Financial highlights

  • Q1 2026 total revenue was $99.6 million, down 6% year-over-year, with net product revenue at $95.6 million, a 10% decrease, mainly due to lower ZEJULA and VYVGART sales.

  • ZEJULA revenue declined 39% to $30.0 million; XACDURO revenue surged 667% to $8.6 million; NUZYRA also saw strong growth.

  • R&D expenses increased 8% year-over-year to $65.6 million, driven by higher license fees and clinical trial costs.

  • SG&A expenses rose 3% year-over-year to $65.1 million.

  • Net loss increased to $51.0 million from $48.4 million in Q1 2025; loss per share was $0.05.

Outlook and guidance

  • Sequential product revenue growth is expected over the next nine months, with near-term pressure through 2026 and a return to growth anticipated in 2027.

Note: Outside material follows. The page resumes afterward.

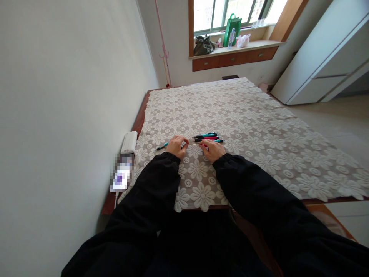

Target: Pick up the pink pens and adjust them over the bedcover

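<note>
Between the fingertips of both hands runs a thin yellowish strand [195,144], too fine to name. My left hand [176,146] is closed in a pinch at its left end. At the other end, my right hand [213,150] pinches too, with a bit of red showing by its fingertips. Just beyond the right hand lies a small pile of pens [206,135] in teal, black and red. A single teal and black pen [162,146] rests to the left of my left hand, partly hidden behind it.
A flowered lace cloth [197,169] covers the table. At the left edge sit a white power bank [129,142] and a blurred phone [122,173] with a cable. The wall [72,96] stands close on the left. Bags and a bottle [231,38] are on the windowsill.
</note>
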Tool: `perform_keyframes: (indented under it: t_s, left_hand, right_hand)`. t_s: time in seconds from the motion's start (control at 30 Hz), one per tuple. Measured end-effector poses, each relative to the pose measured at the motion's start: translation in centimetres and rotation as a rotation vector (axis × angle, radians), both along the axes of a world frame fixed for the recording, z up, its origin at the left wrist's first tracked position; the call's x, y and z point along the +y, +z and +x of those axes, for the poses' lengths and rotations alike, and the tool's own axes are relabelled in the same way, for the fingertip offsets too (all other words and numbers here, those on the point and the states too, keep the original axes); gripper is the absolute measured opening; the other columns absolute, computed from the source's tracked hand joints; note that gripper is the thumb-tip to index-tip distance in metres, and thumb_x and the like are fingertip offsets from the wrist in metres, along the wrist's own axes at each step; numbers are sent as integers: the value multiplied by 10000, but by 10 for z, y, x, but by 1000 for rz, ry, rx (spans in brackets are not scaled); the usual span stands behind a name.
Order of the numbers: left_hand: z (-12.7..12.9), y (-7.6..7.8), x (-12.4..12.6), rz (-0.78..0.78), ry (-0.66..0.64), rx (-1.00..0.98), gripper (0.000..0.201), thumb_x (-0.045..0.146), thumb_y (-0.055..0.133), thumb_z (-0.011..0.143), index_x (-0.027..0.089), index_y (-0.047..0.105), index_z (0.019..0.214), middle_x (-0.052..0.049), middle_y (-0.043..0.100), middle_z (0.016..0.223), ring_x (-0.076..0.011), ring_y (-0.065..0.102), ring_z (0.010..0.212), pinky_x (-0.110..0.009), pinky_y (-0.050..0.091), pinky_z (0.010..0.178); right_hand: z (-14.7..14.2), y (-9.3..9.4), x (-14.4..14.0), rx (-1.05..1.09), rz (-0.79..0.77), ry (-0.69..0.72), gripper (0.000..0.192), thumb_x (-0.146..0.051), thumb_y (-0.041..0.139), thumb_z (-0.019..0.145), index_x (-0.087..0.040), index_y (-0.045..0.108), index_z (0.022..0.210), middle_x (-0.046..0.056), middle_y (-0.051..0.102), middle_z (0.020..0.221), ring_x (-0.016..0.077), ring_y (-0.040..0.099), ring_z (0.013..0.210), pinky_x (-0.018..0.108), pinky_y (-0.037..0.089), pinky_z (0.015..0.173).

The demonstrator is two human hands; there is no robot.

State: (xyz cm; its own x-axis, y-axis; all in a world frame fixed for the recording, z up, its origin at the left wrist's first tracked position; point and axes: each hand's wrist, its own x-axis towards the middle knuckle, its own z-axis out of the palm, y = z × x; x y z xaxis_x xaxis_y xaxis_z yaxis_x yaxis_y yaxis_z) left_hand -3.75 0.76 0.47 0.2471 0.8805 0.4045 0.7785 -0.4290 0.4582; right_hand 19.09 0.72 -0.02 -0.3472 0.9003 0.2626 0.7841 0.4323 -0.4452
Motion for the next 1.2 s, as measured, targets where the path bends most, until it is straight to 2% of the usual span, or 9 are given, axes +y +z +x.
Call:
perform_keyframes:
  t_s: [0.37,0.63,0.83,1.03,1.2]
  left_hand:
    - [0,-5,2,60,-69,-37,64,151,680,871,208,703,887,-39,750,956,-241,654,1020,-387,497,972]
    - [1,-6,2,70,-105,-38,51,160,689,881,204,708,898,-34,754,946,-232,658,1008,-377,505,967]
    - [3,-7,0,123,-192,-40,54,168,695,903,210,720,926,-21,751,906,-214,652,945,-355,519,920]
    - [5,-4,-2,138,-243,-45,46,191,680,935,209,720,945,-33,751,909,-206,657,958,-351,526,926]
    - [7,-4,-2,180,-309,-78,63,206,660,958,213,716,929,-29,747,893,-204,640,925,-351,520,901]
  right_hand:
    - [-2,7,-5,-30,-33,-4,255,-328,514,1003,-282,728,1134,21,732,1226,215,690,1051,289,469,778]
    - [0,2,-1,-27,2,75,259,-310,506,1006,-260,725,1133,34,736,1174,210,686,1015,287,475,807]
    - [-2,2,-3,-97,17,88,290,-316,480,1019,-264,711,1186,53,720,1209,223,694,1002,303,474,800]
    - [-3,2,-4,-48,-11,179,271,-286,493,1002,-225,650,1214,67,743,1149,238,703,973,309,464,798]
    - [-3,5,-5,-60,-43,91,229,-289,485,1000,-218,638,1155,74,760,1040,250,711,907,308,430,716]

  • KarXT launch in China expected in Q2 2026, with preparations for NRDL listing in 2027 and multiple regulatory milestones for TIVDAK, TTFields, and pipeline assets.

  • Continued focus on operational efficiency, disciplined capital allocation, and supporting near-term launches and long-term growth.

  • Sufficient liquidity is expected to fund operations for at least the next 12 months.